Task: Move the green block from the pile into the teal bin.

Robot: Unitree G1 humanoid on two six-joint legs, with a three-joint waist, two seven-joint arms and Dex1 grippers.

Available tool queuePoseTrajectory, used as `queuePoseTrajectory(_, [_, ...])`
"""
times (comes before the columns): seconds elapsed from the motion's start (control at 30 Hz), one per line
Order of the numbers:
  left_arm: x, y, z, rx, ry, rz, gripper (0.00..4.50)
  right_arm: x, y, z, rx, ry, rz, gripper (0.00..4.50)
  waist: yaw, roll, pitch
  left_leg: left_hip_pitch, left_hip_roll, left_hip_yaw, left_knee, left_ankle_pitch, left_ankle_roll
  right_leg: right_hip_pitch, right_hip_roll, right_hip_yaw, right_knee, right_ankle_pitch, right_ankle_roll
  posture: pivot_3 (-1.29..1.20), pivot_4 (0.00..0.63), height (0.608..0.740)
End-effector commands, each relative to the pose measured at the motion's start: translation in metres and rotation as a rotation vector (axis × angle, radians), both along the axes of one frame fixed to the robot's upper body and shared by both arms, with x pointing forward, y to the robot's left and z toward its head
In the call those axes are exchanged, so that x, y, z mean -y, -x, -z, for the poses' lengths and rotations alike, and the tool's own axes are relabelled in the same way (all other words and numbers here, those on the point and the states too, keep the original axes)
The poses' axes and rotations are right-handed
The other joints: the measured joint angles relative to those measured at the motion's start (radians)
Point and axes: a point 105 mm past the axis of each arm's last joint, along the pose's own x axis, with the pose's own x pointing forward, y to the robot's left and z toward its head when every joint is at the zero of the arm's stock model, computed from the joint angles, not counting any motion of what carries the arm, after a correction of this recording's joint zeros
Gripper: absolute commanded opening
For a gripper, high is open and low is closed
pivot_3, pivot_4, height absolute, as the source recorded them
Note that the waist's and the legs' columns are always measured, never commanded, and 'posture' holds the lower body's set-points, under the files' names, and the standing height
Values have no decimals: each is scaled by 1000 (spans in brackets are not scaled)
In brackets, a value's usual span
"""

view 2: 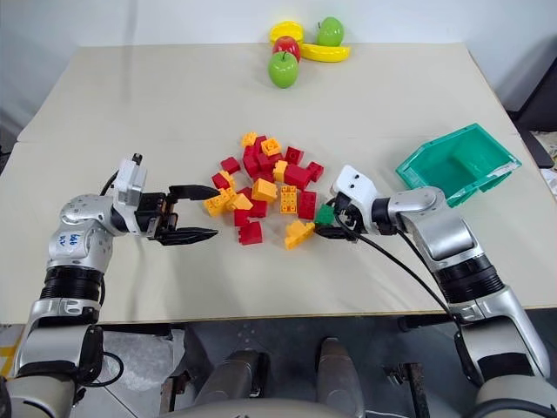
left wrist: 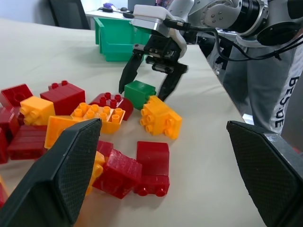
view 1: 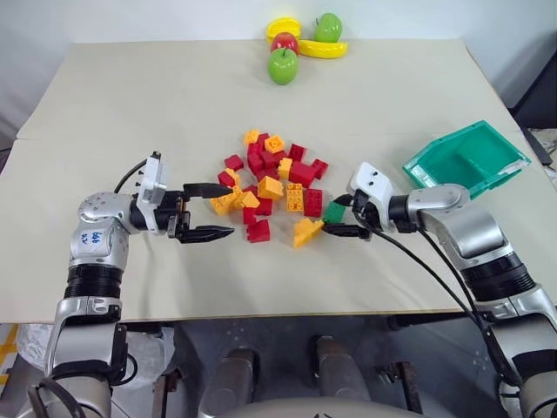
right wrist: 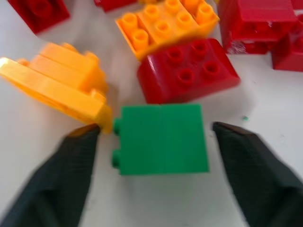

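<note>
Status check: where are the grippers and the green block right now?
Right gripper jaws astride green block, not yet shut. Left gripper jaws open beside pile. Yellow brick touching block. Teal bin unobstructed.

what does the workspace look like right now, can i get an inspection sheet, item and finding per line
surface: pale beige table, bare around the bricks.
job's things: green block lies on the table at the pile's right edge, beside an orange-yellow brick; teal bin stands tilted at the table's right edge.
clutter: two green apples, a red apple and yellow fruit at the far edge.
grippers: right gripper straddles the green block, fingers either side, not yet touching; left gripper open, level, at the pile's left side, holding nothing.
cables: black cables run along the right forearm; one loops at the left wrist.
surroundings: a person's leg in grey trousers beside the table.
</note>
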Motion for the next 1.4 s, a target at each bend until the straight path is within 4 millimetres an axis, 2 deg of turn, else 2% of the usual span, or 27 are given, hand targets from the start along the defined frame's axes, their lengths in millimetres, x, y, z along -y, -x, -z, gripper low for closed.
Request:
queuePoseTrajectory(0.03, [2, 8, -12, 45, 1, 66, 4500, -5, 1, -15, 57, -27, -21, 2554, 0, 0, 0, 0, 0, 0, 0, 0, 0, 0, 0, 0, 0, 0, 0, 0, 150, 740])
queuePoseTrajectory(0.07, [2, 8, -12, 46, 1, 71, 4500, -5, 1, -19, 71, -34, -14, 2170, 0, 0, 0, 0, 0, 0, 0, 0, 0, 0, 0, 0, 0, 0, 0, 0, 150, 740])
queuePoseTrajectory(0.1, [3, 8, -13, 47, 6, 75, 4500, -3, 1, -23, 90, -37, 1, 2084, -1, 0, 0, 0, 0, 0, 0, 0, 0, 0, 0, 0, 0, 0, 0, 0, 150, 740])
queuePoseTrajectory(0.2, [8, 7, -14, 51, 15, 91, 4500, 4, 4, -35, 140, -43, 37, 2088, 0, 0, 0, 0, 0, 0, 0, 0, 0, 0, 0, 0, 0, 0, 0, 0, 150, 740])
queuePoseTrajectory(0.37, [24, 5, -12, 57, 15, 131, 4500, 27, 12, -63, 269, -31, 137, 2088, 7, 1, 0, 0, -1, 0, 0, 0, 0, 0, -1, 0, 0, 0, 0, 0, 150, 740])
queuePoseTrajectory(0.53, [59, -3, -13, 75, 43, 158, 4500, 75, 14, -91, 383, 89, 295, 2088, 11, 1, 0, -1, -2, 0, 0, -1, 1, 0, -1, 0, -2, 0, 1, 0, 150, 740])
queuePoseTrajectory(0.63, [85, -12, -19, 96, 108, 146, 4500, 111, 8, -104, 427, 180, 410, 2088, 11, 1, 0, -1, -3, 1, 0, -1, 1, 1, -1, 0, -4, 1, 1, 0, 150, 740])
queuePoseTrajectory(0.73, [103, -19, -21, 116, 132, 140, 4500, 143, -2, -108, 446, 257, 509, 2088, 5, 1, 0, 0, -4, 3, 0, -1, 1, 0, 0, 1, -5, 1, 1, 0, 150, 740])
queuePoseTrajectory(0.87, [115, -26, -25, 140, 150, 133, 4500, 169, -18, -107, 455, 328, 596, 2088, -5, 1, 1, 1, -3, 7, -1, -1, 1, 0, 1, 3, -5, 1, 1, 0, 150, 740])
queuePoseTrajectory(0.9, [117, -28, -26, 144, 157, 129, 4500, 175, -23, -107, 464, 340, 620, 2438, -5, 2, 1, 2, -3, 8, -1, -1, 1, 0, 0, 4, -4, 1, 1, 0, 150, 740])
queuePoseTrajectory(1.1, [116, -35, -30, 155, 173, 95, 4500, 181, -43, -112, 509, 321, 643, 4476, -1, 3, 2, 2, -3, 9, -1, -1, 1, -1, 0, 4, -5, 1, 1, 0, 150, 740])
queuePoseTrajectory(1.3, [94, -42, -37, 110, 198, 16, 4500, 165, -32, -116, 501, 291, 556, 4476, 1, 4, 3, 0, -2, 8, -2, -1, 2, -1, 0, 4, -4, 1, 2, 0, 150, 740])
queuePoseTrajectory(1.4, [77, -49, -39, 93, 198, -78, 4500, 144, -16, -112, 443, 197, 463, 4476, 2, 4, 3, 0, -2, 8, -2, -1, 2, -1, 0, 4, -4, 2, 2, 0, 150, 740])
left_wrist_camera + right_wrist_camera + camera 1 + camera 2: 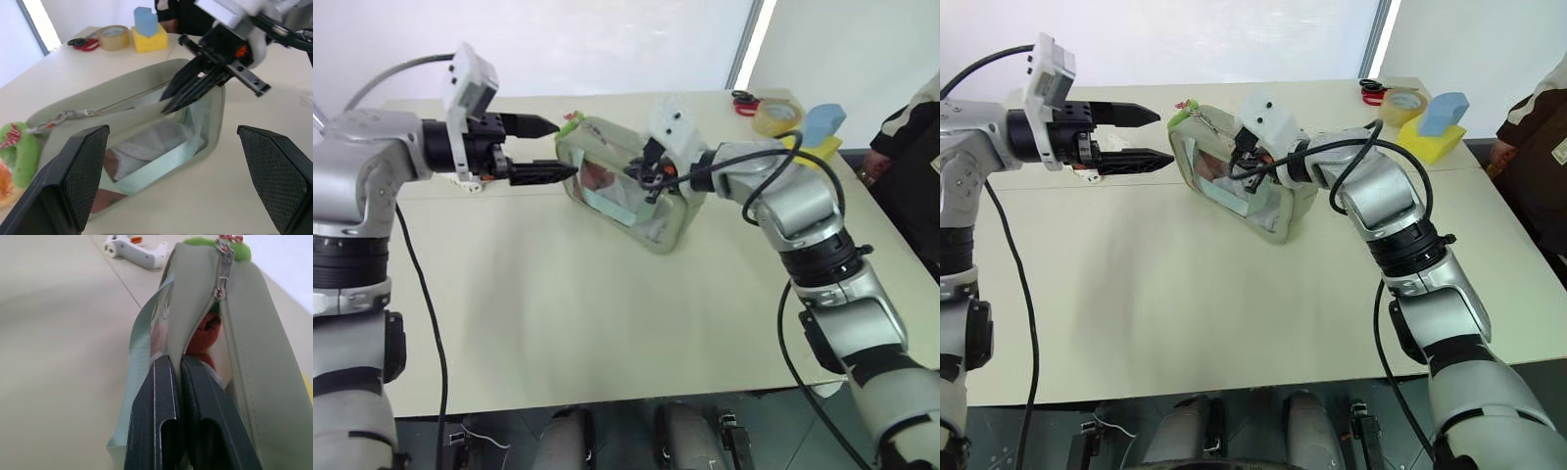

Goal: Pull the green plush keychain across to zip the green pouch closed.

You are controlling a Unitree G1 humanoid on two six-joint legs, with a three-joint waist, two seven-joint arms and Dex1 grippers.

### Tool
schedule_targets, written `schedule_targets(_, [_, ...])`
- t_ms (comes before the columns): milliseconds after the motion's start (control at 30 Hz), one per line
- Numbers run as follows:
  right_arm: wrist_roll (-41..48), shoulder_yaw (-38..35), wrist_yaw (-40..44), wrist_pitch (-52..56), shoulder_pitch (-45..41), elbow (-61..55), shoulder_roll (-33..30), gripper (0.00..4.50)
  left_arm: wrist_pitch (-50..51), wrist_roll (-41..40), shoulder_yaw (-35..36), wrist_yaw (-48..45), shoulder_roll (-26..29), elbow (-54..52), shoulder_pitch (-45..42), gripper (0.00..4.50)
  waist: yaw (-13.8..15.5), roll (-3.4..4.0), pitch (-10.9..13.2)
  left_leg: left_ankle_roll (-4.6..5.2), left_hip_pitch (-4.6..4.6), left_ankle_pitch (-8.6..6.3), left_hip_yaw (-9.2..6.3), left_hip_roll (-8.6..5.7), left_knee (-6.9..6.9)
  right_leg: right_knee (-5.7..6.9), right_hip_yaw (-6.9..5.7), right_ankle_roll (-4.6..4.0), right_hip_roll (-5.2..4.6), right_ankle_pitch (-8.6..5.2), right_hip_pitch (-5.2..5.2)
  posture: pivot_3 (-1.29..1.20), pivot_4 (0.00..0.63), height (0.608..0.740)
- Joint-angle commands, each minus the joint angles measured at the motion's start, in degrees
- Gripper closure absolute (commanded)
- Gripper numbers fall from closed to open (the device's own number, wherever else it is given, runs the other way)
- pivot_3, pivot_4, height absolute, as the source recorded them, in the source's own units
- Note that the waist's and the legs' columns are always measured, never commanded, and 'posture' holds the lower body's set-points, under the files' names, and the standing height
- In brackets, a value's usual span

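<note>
- The green pouch (631,196) is stood on edge, long axis slanting from the far-left green plush keychain (570,121) end towards near-right; zipper mostly undone; a red item is seen inside
- The right gripper (178,382) is pinched shut on the pouch's top edge; the left gripper (548,149) is held wide apart, empty

Green pouch (636,201): pale sage-green, soft, rectangular, with a clear front window and a light teal strap across that face. It stands on its lower edge on the worktop (607,313), zipper edge uppermost, set at an angle. The zipper is open along most of its length, and a red-orange item shows through the gap. Green plush keychain (19,152): small, bright lime-green and fuzzy with red marks, clipped by a metal link to the zipper pull at the pouch's far-left end.
</note>
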Motion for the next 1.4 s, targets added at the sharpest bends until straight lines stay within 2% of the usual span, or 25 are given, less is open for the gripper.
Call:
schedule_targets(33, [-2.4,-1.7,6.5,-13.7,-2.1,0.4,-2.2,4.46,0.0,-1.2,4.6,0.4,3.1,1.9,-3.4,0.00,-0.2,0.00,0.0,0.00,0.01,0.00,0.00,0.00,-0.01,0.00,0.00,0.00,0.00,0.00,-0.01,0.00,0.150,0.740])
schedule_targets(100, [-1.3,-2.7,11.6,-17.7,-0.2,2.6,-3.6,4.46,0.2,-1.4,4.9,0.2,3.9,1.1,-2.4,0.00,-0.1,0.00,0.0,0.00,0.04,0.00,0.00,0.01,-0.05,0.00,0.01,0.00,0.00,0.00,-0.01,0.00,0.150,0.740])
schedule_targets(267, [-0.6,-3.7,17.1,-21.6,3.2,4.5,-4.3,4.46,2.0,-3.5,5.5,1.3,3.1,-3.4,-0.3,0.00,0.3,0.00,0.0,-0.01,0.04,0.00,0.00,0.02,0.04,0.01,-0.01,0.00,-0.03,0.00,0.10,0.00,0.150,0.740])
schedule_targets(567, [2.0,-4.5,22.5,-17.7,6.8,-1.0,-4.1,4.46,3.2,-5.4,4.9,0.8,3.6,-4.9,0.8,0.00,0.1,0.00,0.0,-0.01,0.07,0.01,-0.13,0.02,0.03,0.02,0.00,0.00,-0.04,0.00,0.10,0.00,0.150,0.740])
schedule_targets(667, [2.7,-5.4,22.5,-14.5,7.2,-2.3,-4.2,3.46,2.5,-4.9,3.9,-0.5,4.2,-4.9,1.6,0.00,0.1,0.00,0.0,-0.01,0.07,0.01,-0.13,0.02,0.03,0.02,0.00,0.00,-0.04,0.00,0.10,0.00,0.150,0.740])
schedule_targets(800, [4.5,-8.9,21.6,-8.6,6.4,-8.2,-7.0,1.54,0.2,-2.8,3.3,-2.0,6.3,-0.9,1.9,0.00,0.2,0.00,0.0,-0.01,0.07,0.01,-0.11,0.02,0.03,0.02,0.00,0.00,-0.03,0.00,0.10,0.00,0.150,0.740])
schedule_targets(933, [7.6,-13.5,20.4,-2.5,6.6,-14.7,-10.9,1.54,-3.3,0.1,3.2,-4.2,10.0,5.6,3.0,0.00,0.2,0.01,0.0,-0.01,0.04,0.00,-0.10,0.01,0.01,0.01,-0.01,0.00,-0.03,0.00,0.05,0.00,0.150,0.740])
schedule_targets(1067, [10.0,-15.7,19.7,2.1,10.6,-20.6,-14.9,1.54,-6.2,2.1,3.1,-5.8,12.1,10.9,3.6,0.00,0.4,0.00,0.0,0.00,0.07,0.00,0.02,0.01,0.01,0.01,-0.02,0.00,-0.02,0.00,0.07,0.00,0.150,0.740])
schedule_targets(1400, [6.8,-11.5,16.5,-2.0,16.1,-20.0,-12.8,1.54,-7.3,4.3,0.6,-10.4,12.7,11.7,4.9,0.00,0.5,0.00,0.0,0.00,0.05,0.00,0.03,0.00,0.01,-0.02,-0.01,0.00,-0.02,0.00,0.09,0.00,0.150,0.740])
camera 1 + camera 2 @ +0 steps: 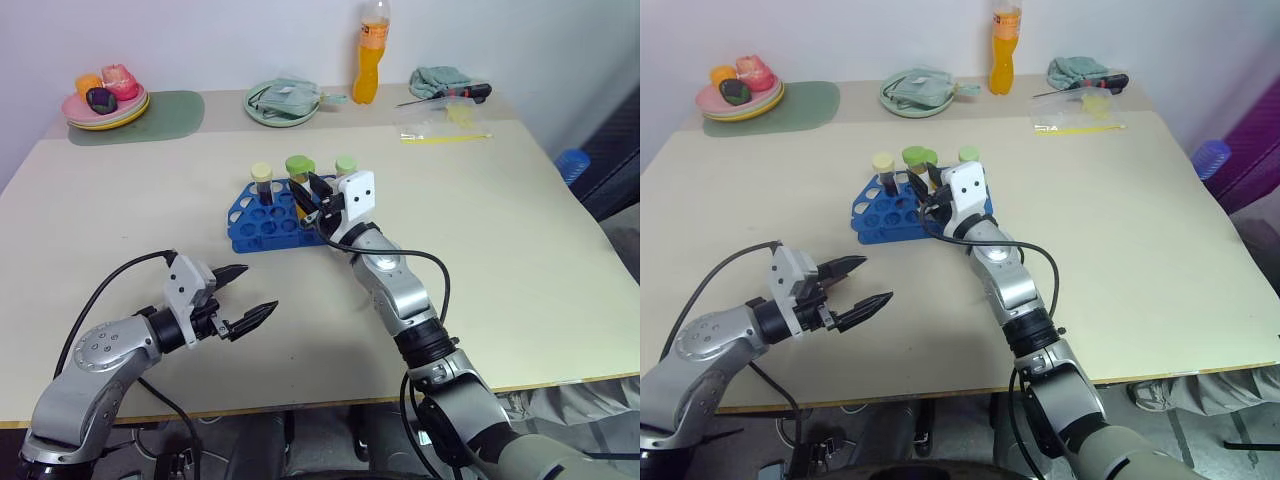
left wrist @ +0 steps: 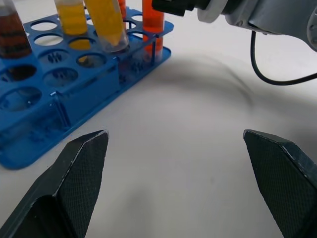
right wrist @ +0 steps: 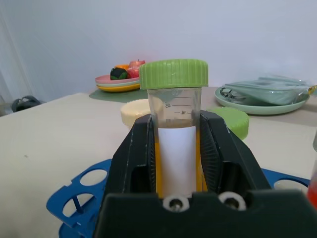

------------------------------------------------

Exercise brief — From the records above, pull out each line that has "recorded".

Solution to the problem —
pivot_3, pivot_4, height absolute, as the source recorded them
- pivot_3, pivot_4, height absolute, as the source recorded them, in the source's own units

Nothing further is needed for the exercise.